ABOUT THIS TASK ▸ Give back the data below exactly, with every line kept the same.

SOURCE MATERIAL ▸
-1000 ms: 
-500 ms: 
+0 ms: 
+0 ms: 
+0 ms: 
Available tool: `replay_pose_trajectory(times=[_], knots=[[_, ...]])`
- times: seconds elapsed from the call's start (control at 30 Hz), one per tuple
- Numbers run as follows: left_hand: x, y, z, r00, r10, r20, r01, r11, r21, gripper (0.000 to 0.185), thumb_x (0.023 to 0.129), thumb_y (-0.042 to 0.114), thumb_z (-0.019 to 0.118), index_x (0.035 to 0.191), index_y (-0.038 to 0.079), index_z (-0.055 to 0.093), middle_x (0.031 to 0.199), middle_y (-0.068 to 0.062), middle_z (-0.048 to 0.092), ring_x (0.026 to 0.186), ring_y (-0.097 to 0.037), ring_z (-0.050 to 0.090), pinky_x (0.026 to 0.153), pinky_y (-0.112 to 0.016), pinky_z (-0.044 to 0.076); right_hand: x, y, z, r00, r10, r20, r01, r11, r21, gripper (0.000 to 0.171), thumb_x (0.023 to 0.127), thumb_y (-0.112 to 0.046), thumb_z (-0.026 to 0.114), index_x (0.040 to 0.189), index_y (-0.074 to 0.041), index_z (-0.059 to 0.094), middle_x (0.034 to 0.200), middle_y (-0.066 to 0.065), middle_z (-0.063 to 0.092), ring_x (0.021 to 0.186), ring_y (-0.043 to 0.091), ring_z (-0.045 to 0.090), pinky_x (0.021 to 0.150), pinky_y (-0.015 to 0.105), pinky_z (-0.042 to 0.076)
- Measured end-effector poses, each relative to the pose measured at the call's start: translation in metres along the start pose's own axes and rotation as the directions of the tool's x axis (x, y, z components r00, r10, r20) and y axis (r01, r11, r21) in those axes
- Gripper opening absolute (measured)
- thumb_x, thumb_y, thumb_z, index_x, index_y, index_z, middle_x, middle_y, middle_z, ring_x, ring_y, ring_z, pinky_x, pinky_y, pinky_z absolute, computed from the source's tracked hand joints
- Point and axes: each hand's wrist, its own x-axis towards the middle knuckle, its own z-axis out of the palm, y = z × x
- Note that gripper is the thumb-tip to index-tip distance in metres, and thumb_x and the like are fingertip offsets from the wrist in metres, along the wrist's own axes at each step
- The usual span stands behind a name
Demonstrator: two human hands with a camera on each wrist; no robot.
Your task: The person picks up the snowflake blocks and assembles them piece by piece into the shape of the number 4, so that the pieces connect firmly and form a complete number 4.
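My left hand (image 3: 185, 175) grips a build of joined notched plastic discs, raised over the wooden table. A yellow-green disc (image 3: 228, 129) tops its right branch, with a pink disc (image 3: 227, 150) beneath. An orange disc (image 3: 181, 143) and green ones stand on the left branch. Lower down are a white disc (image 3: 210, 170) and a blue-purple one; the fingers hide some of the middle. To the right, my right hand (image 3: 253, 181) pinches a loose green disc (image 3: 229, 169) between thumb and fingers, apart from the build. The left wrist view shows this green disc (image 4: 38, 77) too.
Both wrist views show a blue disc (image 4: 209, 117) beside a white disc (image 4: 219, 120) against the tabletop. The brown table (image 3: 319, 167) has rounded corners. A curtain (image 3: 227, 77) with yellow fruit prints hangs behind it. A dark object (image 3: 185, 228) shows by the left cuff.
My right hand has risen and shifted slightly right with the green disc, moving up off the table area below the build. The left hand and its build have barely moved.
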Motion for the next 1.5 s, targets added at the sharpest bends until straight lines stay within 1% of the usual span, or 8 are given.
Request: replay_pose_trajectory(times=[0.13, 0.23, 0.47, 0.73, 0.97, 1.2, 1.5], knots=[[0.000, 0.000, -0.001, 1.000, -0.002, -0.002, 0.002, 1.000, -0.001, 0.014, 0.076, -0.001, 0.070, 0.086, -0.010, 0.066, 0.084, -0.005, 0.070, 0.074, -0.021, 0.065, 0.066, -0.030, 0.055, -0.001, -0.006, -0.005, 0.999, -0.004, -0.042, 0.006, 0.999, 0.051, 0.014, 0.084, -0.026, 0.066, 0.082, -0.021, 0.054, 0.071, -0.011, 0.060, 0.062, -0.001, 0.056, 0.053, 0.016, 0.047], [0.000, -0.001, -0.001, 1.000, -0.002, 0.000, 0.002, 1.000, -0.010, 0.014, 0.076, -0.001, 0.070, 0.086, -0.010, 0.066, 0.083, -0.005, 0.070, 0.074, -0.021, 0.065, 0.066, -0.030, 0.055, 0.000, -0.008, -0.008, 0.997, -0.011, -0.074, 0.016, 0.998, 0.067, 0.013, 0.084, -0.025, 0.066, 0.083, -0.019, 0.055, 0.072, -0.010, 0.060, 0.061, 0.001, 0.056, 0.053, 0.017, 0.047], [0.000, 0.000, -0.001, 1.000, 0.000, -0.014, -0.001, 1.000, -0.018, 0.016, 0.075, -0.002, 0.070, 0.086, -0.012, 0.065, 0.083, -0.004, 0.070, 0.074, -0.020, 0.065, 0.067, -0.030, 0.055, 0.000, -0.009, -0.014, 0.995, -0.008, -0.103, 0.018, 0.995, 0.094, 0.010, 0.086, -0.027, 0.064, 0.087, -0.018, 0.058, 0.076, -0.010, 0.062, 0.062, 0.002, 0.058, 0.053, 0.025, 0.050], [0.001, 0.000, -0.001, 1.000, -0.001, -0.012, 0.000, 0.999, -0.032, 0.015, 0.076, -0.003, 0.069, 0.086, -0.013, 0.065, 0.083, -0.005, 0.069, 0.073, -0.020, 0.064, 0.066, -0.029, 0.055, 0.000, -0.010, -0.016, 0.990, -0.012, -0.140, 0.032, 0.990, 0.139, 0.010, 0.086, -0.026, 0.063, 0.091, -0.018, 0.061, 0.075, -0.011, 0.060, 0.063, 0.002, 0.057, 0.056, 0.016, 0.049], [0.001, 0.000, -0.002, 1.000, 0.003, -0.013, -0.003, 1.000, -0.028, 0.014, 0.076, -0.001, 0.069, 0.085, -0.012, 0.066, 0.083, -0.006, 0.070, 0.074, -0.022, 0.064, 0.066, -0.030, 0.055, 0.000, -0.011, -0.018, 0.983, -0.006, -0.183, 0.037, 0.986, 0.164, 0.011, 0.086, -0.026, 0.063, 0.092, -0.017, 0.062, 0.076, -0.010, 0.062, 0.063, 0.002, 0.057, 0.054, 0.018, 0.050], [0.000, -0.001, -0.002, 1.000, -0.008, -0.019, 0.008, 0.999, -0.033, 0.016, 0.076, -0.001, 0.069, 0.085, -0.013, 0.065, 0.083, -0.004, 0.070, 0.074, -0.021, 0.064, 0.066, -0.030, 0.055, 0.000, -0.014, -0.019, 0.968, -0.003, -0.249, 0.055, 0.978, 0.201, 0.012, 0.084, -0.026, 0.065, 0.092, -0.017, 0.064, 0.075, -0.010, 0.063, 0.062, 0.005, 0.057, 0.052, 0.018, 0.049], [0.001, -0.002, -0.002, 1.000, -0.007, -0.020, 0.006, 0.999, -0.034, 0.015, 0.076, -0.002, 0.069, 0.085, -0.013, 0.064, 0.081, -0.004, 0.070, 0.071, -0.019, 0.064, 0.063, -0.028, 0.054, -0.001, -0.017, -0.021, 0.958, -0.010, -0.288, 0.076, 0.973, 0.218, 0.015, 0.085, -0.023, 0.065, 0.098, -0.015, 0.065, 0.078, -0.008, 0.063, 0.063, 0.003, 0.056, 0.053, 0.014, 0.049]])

OUTPUT FOR THIS EXERCISE ▸
-1000 ms: 
-500 ms: 
+0 ms: 
+0 ms: 
+0 ms: 
Available tool: `replay_pose_trajectory(times=[_], knots=[[_, ...]])`
- times: seconds elapsed from the call's start (control at 30 Hz), one per tuple
- Numbers run as follows: left_hand: x, y, z, r00, r10, r20, r01, r11, r21, gripper (0.000 to 0.185), thumb_x (0.023 to 0.129), thumb_y (-0.042 to 0.114), thumb_z (-0.019 to 0.118), index_x (0.035 to 0.191), index_y (-0.038 to 0.079), index_z (-0.055 to 0.093), middle_x (0.031 to 0.199), middle_y (-0.068 to 0.062), middle_z (-0.048 to 0.092), ring_x (0.026 to 0.186), ring_y (-0.097 to 0.037), ring_z (-0.050 to 0.090), pinky_x (0.026 to 0.153), pinky_y (-0.112 to 0.016), pinky_z (-0.044 to 0.076); right_hand: x, y, z, r00, r10, r20, r01, r11, r21, gripper (0.000 to 0.171), thumb_x (0.023 to 0.127), thumb_y (-0.112 to 0.046), thumb_z (-0.026 to 0.114), index_x (0.040 to 0.189), index_y (-0.074 to 0.041), index_z (-0.059 to 0.094), middle_x (0.034 to 0.200), middle_y (-0.066 to 0.065), middle_z (-0.063 to 0.092), ring_x (0.021 to 0.186), ring_y (-0.043 to 0.091), ring_z (-0.045 to 0.090), pinky_x (0.021 to 0.150), pinky_y (-0.015 to 0.105), pinky_z (-0.042 to 0.076)
- Measured end-effector poses, each relative to the pose measured at the call's start: translation in metres along the start pose's own axes and rotation as the directions of the tool's x axis (x, y, z components r00, r10, r20) and y axis (r01, r11, r21) in those axes
- Gripper opening absolute (measured)
- thumb_x, thumb_y, thumb_z, index_x, index_y, index_z, middle_x, middle_y, middle_z, ring_x, ring_y, ring_z, pinky_x, pinky_y, pinky_z absolute, computed from the source's tracked hand joints
- Point and axes: each hand's wrist, its own x-axis towards the middle knuckle, its own z-axis out of the palm, y = z × x
- Note that gripper is the thumb-tip to index-tip distance in metres, and thumb_x and the like are fingertip offsets from the wrist in metres, along the wrist's own axes at each step
- The usual span stands behind a name
Demonstrator: two human hands with a camera on each wrist; no robot.
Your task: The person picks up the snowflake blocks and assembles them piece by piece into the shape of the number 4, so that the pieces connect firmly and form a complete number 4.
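My left hand (image 3: 185, 175) grips a build of joined notched plastic discs, raised over the wooden table. A yellow-green disc (image 3: 228, 129) tops its right branch, with a pink disc (image 3: 227, 150) beneath. An orange disc (image 3: 181, 143) and green ones stand on the left branch. Lower down are a white disc (image 3: 210, 170) and a blue-purple one; the fingers hide some of the middle. To the right, my right hand (image 3: 253, 181) pinches a loose green disc (image 3: 229, 169) between thumb and fingers, apart from the build. The left wrist view shows this green disc (image 4: 38, 77) too.
Both wrist views show a blue disc (image 4: 209, 117) beside a white disc (image 4: 219, 120) against the tabletop. The brown table (image 3: 319, 167) has rounded corners. A curtain (image 3: 227, 77) with yellow fruit prints hangs behind it. A dark object (image 3: 185, 228) shows by the left cuff.
My right hand has risen and shifted slightly right with the green disc, moving up off the table area below the build. The left hand and its build have barely moved.
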Motion for the next 1.5 s, targets added at the sharpest bends until straight lines stay within 1% of the usual span, or 8 are given.
Request: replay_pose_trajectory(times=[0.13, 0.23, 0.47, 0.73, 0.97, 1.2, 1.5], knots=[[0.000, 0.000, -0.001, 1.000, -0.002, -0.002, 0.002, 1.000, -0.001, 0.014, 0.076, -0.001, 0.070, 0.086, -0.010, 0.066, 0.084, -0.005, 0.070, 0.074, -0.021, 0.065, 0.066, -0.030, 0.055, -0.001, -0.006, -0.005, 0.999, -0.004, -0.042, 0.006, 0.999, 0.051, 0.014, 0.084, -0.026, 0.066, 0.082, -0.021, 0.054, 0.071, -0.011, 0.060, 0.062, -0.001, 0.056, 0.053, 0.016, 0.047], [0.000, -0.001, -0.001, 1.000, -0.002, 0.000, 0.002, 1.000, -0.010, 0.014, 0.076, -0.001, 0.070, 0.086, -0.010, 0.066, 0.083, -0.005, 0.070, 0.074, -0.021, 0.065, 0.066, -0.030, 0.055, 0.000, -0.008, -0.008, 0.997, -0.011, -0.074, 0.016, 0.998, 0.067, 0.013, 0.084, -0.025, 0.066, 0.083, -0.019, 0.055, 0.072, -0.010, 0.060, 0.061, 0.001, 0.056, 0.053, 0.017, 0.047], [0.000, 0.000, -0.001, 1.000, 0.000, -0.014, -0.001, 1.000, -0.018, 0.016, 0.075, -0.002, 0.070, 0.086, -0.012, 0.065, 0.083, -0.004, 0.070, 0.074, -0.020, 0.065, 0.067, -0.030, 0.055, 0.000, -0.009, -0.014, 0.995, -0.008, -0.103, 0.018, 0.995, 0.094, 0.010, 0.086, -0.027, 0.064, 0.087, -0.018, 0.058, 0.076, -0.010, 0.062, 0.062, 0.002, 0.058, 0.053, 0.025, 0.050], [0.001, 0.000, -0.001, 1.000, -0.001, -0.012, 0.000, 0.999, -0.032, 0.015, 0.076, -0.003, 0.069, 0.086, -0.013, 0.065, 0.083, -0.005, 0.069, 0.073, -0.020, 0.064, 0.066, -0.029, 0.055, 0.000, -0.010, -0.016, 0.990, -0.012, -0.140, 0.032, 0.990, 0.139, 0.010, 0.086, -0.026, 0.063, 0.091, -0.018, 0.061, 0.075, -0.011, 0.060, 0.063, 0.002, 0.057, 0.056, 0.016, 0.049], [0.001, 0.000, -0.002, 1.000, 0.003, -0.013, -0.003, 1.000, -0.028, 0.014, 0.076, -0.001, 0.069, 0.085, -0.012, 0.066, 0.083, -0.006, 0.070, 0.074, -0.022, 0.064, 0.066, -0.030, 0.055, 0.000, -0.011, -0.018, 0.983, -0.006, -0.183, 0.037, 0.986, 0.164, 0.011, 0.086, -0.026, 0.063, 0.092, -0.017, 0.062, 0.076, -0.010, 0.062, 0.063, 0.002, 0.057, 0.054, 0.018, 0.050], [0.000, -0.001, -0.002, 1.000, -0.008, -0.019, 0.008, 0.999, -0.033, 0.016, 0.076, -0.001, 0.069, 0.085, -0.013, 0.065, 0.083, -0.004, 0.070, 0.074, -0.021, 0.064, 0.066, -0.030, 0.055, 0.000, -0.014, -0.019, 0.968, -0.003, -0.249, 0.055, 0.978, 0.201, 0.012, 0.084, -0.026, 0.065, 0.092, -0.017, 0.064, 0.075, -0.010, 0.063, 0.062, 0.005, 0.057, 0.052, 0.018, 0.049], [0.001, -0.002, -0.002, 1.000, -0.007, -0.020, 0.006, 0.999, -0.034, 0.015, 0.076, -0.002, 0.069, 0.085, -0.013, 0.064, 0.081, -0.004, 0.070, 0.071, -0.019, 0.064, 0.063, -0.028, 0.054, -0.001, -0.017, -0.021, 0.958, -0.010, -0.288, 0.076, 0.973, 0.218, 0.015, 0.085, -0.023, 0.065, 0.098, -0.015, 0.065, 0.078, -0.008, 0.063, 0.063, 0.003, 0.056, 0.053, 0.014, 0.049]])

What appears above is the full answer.